→ **PROBLEM STATEMENT**
Word-for-word transcription: reproduce all of the data, but not the pictures.

******

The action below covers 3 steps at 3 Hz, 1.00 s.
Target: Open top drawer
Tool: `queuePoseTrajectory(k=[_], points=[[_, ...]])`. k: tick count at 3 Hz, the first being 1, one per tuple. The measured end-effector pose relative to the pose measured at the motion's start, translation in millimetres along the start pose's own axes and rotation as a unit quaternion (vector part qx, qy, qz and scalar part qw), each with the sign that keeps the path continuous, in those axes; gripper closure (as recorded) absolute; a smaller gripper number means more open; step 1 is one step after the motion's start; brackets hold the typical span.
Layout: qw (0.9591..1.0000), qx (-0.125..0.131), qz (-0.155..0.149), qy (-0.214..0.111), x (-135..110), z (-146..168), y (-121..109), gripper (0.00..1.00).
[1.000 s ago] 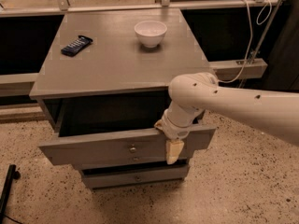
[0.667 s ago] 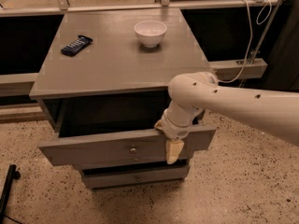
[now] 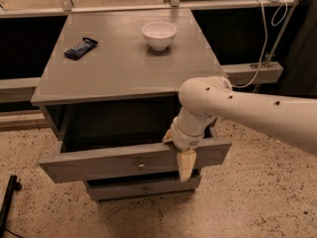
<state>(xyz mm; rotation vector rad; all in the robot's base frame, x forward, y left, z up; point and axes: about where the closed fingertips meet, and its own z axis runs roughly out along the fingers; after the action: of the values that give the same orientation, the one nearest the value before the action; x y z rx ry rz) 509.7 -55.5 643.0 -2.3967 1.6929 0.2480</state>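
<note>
The top drawer [image 3: 99, 163] is a grey wooden drawer with a small brass knob [image 3: 141, 166] at the centre of its wide front. It stands pulled well out of the grey cabinet [image 3: 119, 68], and its dark inside shows. My gripper [image 3: 178, 152] sits on the top edge of the drawer front, right of the knob. One cream finger [image 3: 185, 165] hangs down over the outside of the panel and the other is behind it, so the gripper is shut on the panel. My white arm comes in from the right.
A white bowl [image 3: 159, 34] and a dark packet [image 3: 80, 48] lie on the cabinet top. A lower grey drawer [image 3: 119, 191] shows under the open one. A white cable [image 3: 261, 43] hangs at the right. A black object [image 3: 7, 202] lies on the speckled floor at the left.
</note>
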Motion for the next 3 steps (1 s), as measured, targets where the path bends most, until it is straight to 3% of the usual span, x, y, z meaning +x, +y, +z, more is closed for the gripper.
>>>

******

→ **OUTPUT**
The action below covers 3 steps at 3 Hz, 1.00 s.
Target: Open top drawer
Tool: `queuePoseTrajectory(k=[_], points=[[_, ...]])`. k: tick count at 3 Hz, the first being 1, one per tuple. The measured end-effector pose relative to the pose measured at the motion's start, translation in millimetres along the start pose's own axes and rotation as a unit quaternion (vector part qx, qy, qz and scalar part qw), each with the sign that keeps the path continuous, in those axes; gripper closure (as recorded) absolute; a smaller gripper number means more open; step 1 is one step after the motion's start; brackets hold the typical span.
Layout: qw (0.9591..1.0000), qx (-0.125..0.131), qz (-0.155..0.149), qy (-0.214..0.111), x (-135..110), z (-146..168), y (-121..109), gripper (0.00..1.00).
[1.000 s ago] 
[0.667 s ago] 
[now] 
<state>(xyz mm; rotation vector rad; all in the robot's base frame, x forward, y left, z up; point and axes: about where the closed fingertips meet, and its own z axis runs roughly out along the fingers; after the action: of the values that give the same orientation, the one nearest the value before the action; x y z rx ry rz) 509.7 -55.5 643.0 -2.3967 1.6929 0.2480</state>
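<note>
The top drawer [image 3: 99, 163] is a grey wooden drawer with a small brass knob [image 3: 141, 166] at the centre of its wide front. It stands pulled well out of the grey cabinet [image 3: 119, 68], and its dark inside shows. My gripper [image 3: 178, 152] sits on the top edge of the drawer front, right of the knob. One cream finger [image 3: 185, 165] hangs down over the outside of the panel and the other is behind it, so the gripper is shut on the panel. My white arm comes in from the right.
A white bowl [image 3: 159, 34] and a dark packet [image 3: 80, 48] lie on the cabinet top. A lower grey drawer [image 3: 119, 191] shows under the open one. A white cable [image 3: 261, 43] hangs at the right. A black object [image 3: 7, 202] lies on the speckled floor at the left.
</note>
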Motion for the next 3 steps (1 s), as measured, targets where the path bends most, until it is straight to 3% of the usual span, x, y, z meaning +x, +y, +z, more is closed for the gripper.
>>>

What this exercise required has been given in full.